Tenant cocoa farmers and the land committee of the Sefwi Wiawso Traditional Council in Western North Region, have for the first time met to build consensus over provisions in a proposed lease agreement that has generated controversy between the two parties.
The lease agreement is an integral part of efforts to create sustainable cocoa land tenure and ownership security.
Tenant cocoa farmers, who are mostly non-natives, resisted moves by the traditional council to implement a new land lease agreement without their consent. The dispute slowed down efforts towards cocoa rehabilitation and intensification efforts in the Sefwi Wiawso Traditional Area, which contributes the highest production to Ghana’s cocoa industry - the bedrock of the country’s economy.
In 2016, the Advocacy for Change project, implemented by Solidaridad West Africa with funding from the Dutch Ministry of Foreign Affairs, stepped in to facilitate open discussion among the parties and other stakeholders to find mutually agreed solutions for the recurring standoff that dates to the 1960s.
The project seeks to engage national and local level cocoa actors to discuss and build consensus on policy and regulatory framework for enhancing standards that support adoption of sustainability interventions in cocoa landscape. The project aims to bring clarity to on-farm tree ownership, land tenure, access and ownership security to enable farmers invest in long-term sustainable land-use practices that ensure environmental protection and gender mainstreaming.
“It has been difficult bringing the two parties together for a dialogue”, says Eric Agyare, Coordinator for the Advocacy for Change project”.
“First, we had to deal with suspicions and the unwillingness of both parties to shift positions and accommodate each other,” he added.

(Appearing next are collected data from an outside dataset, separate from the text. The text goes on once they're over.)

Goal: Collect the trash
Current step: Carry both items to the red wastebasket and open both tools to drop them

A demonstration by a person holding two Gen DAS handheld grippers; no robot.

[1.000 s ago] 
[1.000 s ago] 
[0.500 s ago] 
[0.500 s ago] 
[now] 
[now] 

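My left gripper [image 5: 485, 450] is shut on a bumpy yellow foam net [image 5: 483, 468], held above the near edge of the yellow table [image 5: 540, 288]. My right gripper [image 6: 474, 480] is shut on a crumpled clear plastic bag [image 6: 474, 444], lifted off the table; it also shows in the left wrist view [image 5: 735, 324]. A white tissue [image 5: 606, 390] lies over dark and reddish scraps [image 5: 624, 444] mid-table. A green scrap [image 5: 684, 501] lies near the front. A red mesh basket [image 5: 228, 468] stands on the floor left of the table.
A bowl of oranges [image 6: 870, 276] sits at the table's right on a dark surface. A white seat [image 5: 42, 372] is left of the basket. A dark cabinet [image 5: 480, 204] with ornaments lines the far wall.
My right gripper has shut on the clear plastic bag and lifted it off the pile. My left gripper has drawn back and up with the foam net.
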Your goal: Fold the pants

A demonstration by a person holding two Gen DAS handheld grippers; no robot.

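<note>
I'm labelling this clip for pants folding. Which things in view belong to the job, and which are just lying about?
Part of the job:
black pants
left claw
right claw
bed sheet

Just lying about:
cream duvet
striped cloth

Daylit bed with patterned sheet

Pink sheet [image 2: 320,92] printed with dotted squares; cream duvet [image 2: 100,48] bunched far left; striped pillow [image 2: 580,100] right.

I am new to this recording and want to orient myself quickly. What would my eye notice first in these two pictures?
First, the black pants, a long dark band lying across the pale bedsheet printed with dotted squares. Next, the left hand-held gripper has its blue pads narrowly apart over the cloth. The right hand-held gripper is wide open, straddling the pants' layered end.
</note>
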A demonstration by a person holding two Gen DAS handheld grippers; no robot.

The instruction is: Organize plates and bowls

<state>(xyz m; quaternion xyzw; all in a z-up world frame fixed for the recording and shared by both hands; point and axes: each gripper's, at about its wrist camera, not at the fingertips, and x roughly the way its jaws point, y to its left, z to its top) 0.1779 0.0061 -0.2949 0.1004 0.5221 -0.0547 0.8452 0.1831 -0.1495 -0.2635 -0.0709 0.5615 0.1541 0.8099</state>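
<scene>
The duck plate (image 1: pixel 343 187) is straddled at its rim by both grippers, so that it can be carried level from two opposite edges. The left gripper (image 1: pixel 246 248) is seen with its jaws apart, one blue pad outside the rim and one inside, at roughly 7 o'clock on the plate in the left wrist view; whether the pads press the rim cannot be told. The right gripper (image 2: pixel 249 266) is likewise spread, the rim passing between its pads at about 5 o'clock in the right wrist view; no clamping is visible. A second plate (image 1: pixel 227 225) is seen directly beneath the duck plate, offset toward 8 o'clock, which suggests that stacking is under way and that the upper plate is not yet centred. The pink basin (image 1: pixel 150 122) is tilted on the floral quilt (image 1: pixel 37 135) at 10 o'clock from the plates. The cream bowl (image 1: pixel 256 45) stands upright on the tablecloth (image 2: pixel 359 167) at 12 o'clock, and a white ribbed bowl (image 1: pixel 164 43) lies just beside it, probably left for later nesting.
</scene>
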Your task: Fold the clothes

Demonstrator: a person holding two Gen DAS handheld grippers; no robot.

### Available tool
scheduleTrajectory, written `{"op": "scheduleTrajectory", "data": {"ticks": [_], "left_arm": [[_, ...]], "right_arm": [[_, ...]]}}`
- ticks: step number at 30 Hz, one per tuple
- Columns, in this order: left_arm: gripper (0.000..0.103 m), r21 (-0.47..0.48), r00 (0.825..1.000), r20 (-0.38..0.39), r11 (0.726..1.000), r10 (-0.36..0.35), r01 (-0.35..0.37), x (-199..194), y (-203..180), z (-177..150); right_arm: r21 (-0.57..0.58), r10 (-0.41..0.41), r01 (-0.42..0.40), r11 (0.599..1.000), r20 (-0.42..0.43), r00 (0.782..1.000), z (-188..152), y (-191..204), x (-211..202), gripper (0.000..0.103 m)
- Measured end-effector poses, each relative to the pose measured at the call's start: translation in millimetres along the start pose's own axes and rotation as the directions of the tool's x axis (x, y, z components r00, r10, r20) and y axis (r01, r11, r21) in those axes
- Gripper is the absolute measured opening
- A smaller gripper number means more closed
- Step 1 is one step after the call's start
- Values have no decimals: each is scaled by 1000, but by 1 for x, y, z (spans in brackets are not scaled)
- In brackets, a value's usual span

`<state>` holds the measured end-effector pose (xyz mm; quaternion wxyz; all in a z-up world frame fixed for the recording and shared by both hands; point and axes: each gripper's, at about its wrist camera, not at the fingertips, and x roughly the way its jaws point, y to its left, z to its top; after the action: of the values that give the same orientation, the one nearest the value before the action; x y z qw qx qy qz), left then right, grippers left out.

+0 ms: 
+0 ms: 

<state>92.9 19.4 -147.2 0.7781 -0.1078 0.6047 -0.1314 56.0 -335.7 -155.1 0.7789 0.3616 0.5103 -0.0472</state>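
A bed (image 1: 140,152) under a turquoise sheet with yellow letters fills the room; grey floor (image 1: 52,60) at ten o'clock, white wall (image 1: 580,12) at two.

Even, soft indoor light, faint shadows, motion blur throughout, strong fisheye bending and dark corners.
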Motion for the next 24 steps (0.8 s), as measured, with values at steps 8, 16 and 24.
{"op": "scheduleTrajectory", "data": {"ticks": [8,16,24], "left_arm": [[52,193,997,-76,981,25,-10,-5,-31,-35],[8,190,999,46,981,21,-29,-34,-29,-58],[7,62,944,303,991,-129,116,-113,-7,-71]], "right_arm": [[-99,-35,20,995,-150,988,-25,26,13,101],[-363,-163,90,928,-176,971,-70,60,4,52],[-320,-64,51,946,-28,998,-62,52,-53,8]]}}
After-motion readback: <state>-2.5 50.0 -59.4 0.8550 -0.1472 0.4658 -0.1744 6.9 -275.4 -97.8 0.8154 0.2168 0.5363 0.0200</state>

Solidaridad West Africa supported both parties with intensive capacity building on legal and governance perspectives on cocoa land tenure and ownership security and the need for land documentation. This clarity contributed to the parties’ agreeing to participate in the renegotiation of the land lease agreement.
Tensions have reduced and stakeholders are now willing to engage and shift positions toward finding lasting solution on land documentation and ownership.
“We consider today’s roundtable meeting a major achievement given the contestations that confronted us. We appreciate the facilitation by Solidaridad West Africa that has resulted in this outcome,” says Nana Agyei, President of the Sefwi Wiawso Settler/Tenant Farmers’ Association.
“As landowners, we are satisfied with the outcome of the stakeholder engagement so far. The Solidaridad intervention has helped us to move from our entrenched position to one of consensus,” noted Nana Kwao Asante Bediatuo, Chairman of the Land Committee of the Sefwi Wiawso Traditional Council.
It is expected that the outcome of the stakeholder engagement would provide adequate basis for developing an appropriate cocoa land tenure and ownership security that would promote a sustainable cocoa industry in Ghana.
The Advocacy for Change project is also expected to contribute to minimise contestations and promote good relationship between landowners and settler farmers.
This will create an enabling environment that drives major climate change and cocoa sustainability interventions in the Sefwi Wiawso Traditional Area, with the possibility of scaling up to other cocoa farming areas.
It also complements current national efforts to incentivise landowners and cocoa farmers in the Western North region to rehabilitate cocoa farms.